Do your best and God will do the rest


Recommended Posts

This may seem like the wrong forum, but what exactly does that mean?

Do your best and God will do the rest.

Spouse A says this means for them: Pray, study the scriptures, attend all your meetings, attend the temple, serve diligently in your calling, pay your tithing, obey the word of wisdom. Follow ALL the commandments and strive to do your very best at it. When you have done all that you can do, God will do the rest.

Spouse B says this means for them: Be a good person. The rest is just fluff. God doesn't want to meddle in our lives, he just wants us to return to live with him and thus, why would he give us commandments to follow that might keep us from doing that?

So what does it mean? And I know I don't have the only marriage where one spouse does not agree with the other when it comes to religion - how do you make it work?

Link to comment
Share on other sites

I go with the spouse A approach. If we do everything we can, follow all that God asks, he will then help to make our burdens lighter. Basically a "God helps those who help themselves."

Link to comment
Share on other sites

I go with spouse B approach. I find it difficult to believe that God keep tabs on how devout we have been.

Live a good life. If there are gods and they are just, then they will not care how devout you have been, but will welcome you based on the virtues you have lived by. If there are gods, but unjust, then you should not want to worship them. If there are no gods, then you will be gone, but will have lived a noble life that will live on in the memories of your loved ones.”

― Marcus Aurelius, Meditations

Link to comment
Share on other sites

I think it means that it is by grace we are saved, after all we can do.

Spouse B says this means for them: Be a good person. The rest is just fluff. God doesn't want to meddle in our lives, he just wants us to return to live with him and thus, why would he give us commandments to follow that might keep us from doing that?

Spouse B has a rather fundamental flaw in their thinking. God does not give us commandments that keep us from returning to live with him. Either line of thinking, A or B, can be brought to dangerous conclusions. Taking A too far can leave one prone to feeling one must be perfect, that there is no room for grace in our lives. Taking B too far can leave one prone to being lackadaisical about keeping commandments and striving towards improving. The truth of it is in the middle, the Gospel is about becoming a celestial person and the commandments are given to facilitate that.

Edited by Dravin
Link to comment
Share on other sites

I go with spouse B approach. I find it difficult to believe that God keep tabs on how devout we have been.

Live a good life. If there are gods and they are just, then they will not care how devout you have been, but will welcome you based on the virtues you have lived by. If there are gods, but unjust, then you should not want to worship them. If there are no gods, then you will be gone, but will have lived a noble life that will live on in the memories of your loved ones.”

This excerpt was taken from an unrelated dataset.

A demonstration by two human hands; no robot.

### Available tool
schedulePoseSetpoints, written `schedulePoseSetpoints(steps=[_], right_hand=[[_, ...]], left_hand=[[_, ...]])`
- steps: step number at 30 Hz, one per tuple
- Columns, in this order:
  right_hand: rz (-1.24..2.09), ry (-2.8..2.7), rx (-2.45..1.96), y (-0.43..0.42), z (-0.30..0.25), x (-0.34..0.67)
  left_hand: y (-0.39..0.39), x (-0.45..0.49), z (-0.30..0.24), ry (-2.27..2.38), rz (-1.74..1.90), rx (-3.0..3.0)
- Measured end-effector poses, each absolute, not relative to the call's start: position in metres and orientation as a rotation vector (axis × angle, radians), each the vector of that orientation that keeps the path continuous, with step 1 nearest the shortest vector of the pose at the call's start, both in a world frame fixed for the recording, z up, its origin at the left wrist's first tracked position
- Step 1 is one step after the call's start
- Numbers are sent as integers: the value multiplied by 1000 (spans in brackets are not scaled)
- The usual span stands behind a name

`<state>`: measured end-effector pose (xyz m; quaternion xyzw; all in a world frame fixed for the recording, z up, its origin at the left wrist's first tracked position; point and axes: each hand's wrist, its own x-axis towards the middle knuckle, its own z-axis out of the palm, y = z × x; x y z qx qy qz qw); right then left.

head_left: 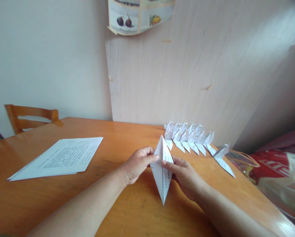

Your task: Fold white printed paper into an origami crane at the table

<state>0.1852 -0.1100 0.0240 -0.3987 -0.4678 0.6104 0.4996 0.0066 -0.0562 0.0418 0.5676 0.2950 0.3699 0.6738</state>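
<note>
A folded paper diamond (159, 179), with printed text on its right half and a crease down its middle, stands point-up in front of me above the table. My left hand (140, 164) grips its left edge, thumb pressed on the front face. On the right edge my right hand (183, 174) pinches it the same way, thumb near the central crease. The fingers behind the paper are largely hidden. Beyond, at the back right, several folded paper pieces (184, 136) with upright points stand in rows. One separate folded piece (224, 161) sits closer to the table's right edge.
A stack of printed sheets (63, 154) lies on the left of the wooden table (108, 194). Behind it is a wooden chair (34, 115). Red and clear plastic bags (273, 168) are beyond the right edge. A fruit poster (140, 19) hangs on the wall.
</note>
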Motion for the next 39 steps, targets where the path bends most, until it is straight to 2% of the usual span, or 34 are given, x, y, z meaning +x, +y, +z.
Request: schedulePoseSetpoints(steps=[15,39], right_hand=[[1633,-1241,-1008,-116,27,184],[1623,-1375,-1070,-121,30,187]], left_hand=[[-59,8,44,658,897,1241],[-55,5,51,762,1104,1161]])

― Marcus Aurelius, Meditations

While I do think some of the thoughts of Spouse B have merit, I don't fully agree.

Let's not make the mistake of thinking that Spouse A is all about following the letter of the law without the Spirit. No, I don't think God is keeping tabs on how devout we've been, but by following the commandments as they have been set up we will be best prepared to return to God. Our devoutness points are neither here nor there.

Link to comment
Share on other sites

Its always bothered me that people assume that if they do their best, someone will recognize their effort and top of their effort for the intention of making them more than they are. The blessings, or rewards ( I loathe those concepts) are not so much granted but the act of doing the positive activity is the reward, more so than a magical grant of +5 to strength because they found the shiny bauble.

Spouse A, seems to be female and Spouse B, seems to be male. From what I have gathered, the majority of women who profess to have faith, believe that their marriage will be more fulfilling if they do their best and if there is any problem, God will fill the gap in whatever ails the marriage, therefore making a better marriage. Men, or at least the ones I know, believe that God is outside the marriage, but offering sound advice when requested. The women believe that they must do everything under their idea of God in order to have a better relationship, whereas the men believe that they must lead as God has advised.

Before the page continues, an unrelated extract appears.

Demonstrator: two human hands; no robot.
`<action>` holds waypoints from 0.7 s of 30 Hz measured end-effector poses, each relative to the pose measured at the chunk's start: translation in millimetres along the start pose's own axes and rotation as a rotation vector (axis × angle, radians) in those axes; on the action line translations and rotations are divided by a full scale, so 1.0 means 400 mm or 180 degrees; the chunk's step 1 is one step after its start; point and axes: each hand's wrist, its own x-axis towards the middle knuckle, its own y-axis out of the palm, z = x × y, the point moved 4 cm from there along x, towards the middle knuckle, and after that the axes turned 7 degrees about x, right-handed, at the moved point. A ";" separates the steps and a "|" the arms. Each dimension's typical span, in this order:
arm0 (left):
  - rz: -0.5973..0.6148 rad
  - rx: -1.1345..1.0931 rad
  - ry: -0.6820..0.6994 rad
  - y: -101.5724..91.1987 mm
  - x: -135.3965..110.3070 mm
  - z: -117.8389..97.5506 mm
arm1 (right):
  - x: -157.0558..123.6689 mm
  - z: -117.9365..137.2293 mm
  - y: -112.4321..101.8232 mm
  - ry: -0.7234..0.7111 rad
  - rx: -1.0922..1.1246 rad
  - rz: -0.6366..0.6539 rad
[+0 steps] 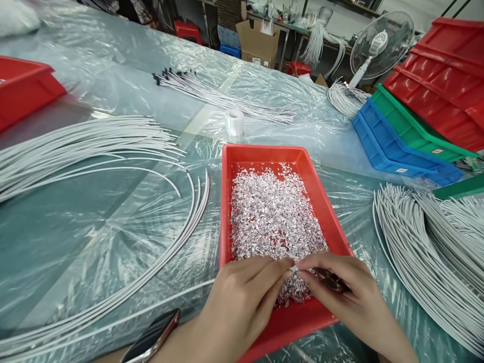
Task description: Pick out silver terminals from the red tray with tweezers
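While one small silver piece (294,270) is pinched between both hands' fingertips at the red tray's (227,212) six o'clock edge, it could be dropped among the heap (272,217) if either grip loosens.

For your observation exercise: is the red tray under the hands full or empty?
Partly full: a heap of small silver pieces covers most of the red tray, well below its rim.

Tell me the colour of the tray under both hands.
Red plastic tray, best seen in the head view.
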 end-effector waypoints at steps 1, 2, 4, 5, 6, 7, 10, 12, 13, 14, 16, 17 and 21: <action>0.0030 -0.0011 -0.0028 0.000 0.001 0.000 | -0.001 0.000 -0.001 -0.0001 -0.0061 0.0006; 0.0057 -0.0022 -0.0055 0.001 0.002 0.000 | -0.001 0.001 -0.001 -0.0001 -0.0111 0.0010; 0.0101 -0.0027 -0.0101 0.002 0.003 0.003 | 0.001 0.002 -0.001 -0.0004 -0.0179 0.0023; 0.0108 -0.0024 -0.0101 0.003 0.004 0.003 | 0.001 0.003 -0.001 -0.0005 -0.0201 0.0039; 0.0115 -0.0025 -0.0088 0.004 0.004 0.004 | 0.002 0.005 0.000 -0.0006 -0.0219 0.0045; 0.0123 -0.0030 -0.0081 0.005 0.004 0.005 | 0.003 0.005 0.000 -0.0002 -0.0240 0.0060; 0.0188 -0.0106 -0.0186 0.008 0.003 0.009 | 0.000 0.008 0.000 -0.0014 -0.0351 0.0125; 0.0279 -0.0199 -0.0323 0.010 0.003 0.013 | -0.003 0.011 -0.004 -0.0083 -0.0508 0.0121; 0.0333 -0.0237 -0.0376 0.012 0.002 0.014 | -0.005 0.013 -0.007 -0.0117 -0.0594 0.0114; 0.0377 -0.0262 -0.0415 0.013 0.002 0.015 | -0.006 0.015 -0.009 -0.0141 -0.0665 0.0107; 0.0479 -0.0264 -0.0489 0.016 0.000 0.017 | -0.004 0.016 -0.012 -0.0121 -0.0717 0.0159; 0.0523 -0.0248 -0.0511 0.018 -0.001 0.019 | -0.002 0.015 -0.013 -0.0089 -0.0700 0.0201; 0.0659 -0.0184 -0.0564 0.026 -0.002 0.023 | 0.007 0.016 -0.011 -0.0062 -0.0659 0.0376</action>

The intention is that both parties becoming more united over time, as they share their divine principles, but I think that a lot of people stop listening to each other and presume that their actions are the right ones and the other party is in the wrong. Both perspectives have good intentions, but forget the real reason for being together and that is work on problems TOGETHER, even if there are differing opinions.

Then again, what do I know, my father was a bishop and my mother was a convert and now are divorced. Mom is a convert and Dad a return missionary. Mom always believed God would make up the difference but rarely communicated effectively with my father. My father believed that his leadership style was always just and rarely communicated effectively with my mother. My Mom is single and the most humble lady that I know and my father married his Catholic ex-girlfriend and he is far happier.

Both failed in their intentions and forget the purpose of their relationship, despite having seven kids that were raised in the gospel. There is no right or wrong in a marriage and the real tragedy begins when one party, believes that the other person is expendable.

Link to comment
Share on other sites

Spouse B's opinion that God doesnt want to meddle gives the impression that rules from God are meddling. The commandments are a guide map back to him, with some key stops along the way. Like Baptism...

Spouse A has got it. Dravin hit it, God doing the rest is Grace.

Link to comment
Share on other sites

The truth of it is in the middle, the Gospel is about becoming a celestial person and the commandments are given to facilitate that.

How do you find that middle - it's what I want/NEED to do so desperately - when neither spouse is willing to bend on their beliefs? How do you "agree to disagree" so to speak, on this matter?

Link to comment
Share on other sites

How do you find that middle - it's what I want/NEED to do so desperately - when neither spouse is willing to bend on their beliefs? How do you "agree to disagree" so to speak, on this matter?

Is this a question of philosophy or practicality? It's one thing to discuss the balance point between grace and obedience, it's another thing to discuss if you are going to pay tithing, or hold family home evening, or go to church, or various other things.

Link to comment
Share on other sites

I find it difficult to believe that God keep tabs on how devout we have been.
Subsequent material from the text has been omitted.